Когда мои дети были совсем маленькими и требовали повышенного внимания ежесекундно, единственным местом, где бы ты мог побыть с собой наедине с чистой совестью, был сортир. Я точно знаю, что некоторые родители снаряжаются для посещения кабинета задумчивости как в длительный поход: берут туда с собой мобильник, компьютер, конспекты, недочитанную книжку и – силы небесные! – даже еду. Лично я там урывками редактировала один научный труд, поэтому с некоторых пор выражение «паническая атака» ассоциируется у меня исключительно с белым кафелем и голубым мохнатым ковриком, покрывающим крышку унитаза. Дети подрастают, и вам уже не скрыться и не отстоять права на приватность даже в такой деликатной области – они будут стоять под дверью и задавать вопросы или выяснять отношения.
Вот для примера конспект буквально пяти минут моего нынешнего существования. Средняя дочь (10 лет) болеет, стоит под дверью и увлеченно читает вслух мне инструкцию к лекарству. Теперь я должна бросить все и отвечать ей, что такое «диабет, диарея, диализ» и «психофизическое состояние». Отдельно же ребенка интересует вопрос: можно ли пить растворенный антибиотик через трубочку и накапать в него «для вкуса» сгущенки?

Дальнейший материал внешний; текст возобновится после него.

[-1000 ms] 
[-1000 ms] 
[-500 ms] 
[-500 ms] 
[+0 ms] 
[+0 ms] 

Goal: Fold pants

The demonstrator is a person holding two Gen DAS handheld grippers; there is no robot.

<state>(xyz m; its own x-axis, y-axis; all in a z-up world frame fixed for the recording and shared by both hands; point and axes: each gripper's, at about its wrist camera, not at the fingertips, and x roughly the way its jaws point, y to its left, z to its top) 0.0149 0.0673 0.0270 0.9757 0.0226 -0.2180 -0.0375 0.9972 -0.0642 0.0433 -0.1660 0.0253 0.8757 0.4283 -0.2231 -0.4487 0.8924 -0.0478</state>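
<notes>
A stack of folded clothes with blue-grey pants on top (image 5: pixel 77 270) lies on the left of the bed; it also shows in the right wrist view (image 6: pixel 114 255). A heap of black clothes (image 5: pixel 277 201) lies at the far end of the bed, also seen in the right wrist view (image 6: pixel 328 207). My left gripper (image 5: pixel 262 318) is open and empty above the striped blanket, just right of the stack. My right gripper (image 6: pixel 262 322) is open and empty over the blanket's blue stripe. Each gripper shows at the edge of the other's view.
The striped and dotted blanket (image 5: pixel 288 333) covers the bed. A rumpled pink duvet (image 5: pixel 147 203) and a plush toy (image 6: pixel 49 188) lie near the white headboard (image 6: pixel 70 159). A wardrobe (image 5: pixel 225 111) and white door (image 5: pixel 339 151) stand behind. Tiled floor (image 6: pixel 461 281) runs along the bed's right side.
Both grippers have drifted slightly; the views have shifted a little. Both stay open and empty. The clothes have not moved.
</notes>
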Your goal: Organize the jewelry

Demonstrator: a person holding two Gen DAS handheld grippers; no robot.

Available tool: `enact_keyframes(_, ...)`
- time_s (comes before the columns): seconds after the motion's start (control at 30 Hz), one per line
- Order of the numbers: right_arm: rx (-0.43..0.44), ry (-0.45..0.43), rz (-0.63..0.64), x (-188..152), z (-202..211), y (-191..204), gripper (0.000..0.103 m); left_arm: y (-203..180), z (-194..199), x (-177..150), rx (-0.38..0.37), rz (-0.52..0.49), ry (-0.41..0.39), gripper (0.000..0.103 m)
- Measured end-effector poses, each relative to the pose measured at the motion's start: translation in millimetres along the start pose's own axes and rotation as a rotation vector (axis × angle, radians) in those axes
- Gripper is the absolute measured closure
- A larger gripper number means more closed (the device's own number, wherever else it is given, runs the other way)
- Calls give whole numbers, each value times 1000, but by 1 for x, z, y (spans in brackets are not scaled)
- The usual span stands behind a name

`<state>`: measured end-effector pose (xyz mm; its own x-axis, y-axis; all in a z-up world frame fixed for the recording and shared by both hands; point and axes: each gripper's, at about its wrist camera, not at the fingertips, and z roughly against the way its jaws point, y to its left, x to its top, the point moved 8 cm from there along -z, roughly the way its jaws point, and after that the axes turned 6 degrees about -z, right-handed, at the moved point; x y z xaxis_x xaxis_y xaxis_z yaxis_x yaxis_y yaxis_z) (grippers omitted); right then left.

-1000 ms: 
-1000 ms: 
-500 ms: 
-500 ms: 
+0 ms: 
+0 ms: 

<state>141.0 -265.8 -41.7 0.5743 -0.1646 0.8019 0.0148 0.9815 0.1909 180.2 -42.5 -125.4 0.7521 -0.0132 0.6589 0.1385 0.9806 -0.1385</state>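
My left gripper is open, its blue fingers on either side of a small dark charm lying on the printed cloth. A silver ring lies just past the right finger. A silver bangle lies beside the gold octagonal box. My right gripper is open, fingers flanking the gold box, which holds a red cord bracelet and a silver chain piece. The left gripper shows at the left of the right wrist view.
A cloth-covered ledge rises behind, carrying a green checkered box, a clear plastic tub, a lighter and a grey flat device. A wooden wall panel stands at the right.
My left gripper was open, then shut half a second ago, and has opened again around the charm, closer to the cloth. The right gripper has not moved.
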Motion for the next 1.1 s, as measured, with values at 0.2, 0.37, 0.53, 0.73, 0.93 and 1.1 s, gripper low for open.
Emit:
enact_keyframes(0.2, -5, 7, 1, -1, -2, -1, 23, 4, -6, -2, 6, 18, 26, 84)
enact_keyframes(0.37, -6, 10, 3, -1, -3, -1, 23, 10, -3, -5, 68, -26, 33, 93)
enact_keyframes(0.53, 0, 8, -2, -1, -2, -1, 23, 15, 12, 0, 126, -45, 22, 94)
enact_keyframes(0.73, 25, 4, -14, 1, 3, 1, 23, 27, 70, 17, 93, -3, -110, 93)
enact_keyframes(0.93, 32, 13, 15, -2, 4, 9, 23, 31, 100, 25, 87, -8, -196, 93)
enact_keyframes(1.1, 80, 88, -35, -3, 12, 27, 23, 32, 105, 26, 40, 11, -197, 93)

В это время семилетний сын делает вид, что занимается музыкой, в час даже не по чайной ложке, а по пипетке выдавливая из себя ноты этюда Черни.Одновременно с этим он нудит «я-хо-чу-есть-и-на-айподе» (до-ля-ре, до-ми-соль-до), снял один носок и засунул обе ноги в одну штанину (услужливая память немедленно подсказывает: Зощенко, «Глупая история»).
Старшая (20 лет) в затворенной светлице бренчит на гитаре и ругается по телефону с друзьями, которые хотят идти на премьеру «Хоббита» в какой-то понтовый кинотеатр, где билет идет по 2200, а у нее нет денег и она предлагает им более эргономичный вариант.
Золотой ретривер Айзек Рокфеллер Вашингтон гипнотизирует дверь, за которой я временно скрываюсь, на предмет, не выведет ли его уже тоже кто-нибудь до ветру. В его глазах читается справедливый укор: имей совесть, ты можешь когда хочешь, а я – два раза в сутки! Стайка японских амадин пищит, потому что на спор перекрикивает этюд Черни. Рыбы, безусловно, голодают, но молча, а зря: в этой семье надо громко заявлять о своих правах и потребностях. Но рыбы немы, поэтому надежды, что до следующего месяца доживет кто-то кроме уродца сома-анциструса и улитки, мало. Я их всех люблю, честно!.. (Ну хорошо, всех, кроме сома: он всем своим видом противоречит моему личному чувству прекрасного.) Однако как-то надо было раньше научиться создавать и контролировать пресловутое свое личное пространство (и время, время!), чтобы теперь не орать в три горла базарным голосом из-за сортирной двери. А ведь когда я появлюсь, надо будет уделить каждому его конкретный кусочек внимания: вынуть сыновью ногу из штанины и вправить в другую, ответить на вопрос о диарее, утешить так и не уговорившую друзей на совместный поход в кино на дешевый сеанс старшую дочь и отправить ее выгуливать истомившегося пса. Ах да, еще доклад про заповедники. Ой, а еще учить с сыном на конкурс чтецов под названием «Дела давно минувших дней», посвященному историческим нероссийским событиям, стихотворение «Почему аборигены съели Кука». И на ночь почитать про индейцев. Да. А жить когда? Каждый отвечает на этот вопрос сам...
Кто-то из знакомых рассказывал, что бывал в многодетной семье, где на притолоке была вырезана надпись: «Дети – гости в нашем доме». В разное время я по-разному относилась к этой четко выраженной жизненной позиции, пройдя путь от возмущения («как они могут!») до завистливых вздохов («умеют же люди...»). Золотая середина где-то есть, я верю. Мне скоро 40, думаю, к первому внуку я уже ее нащупаю.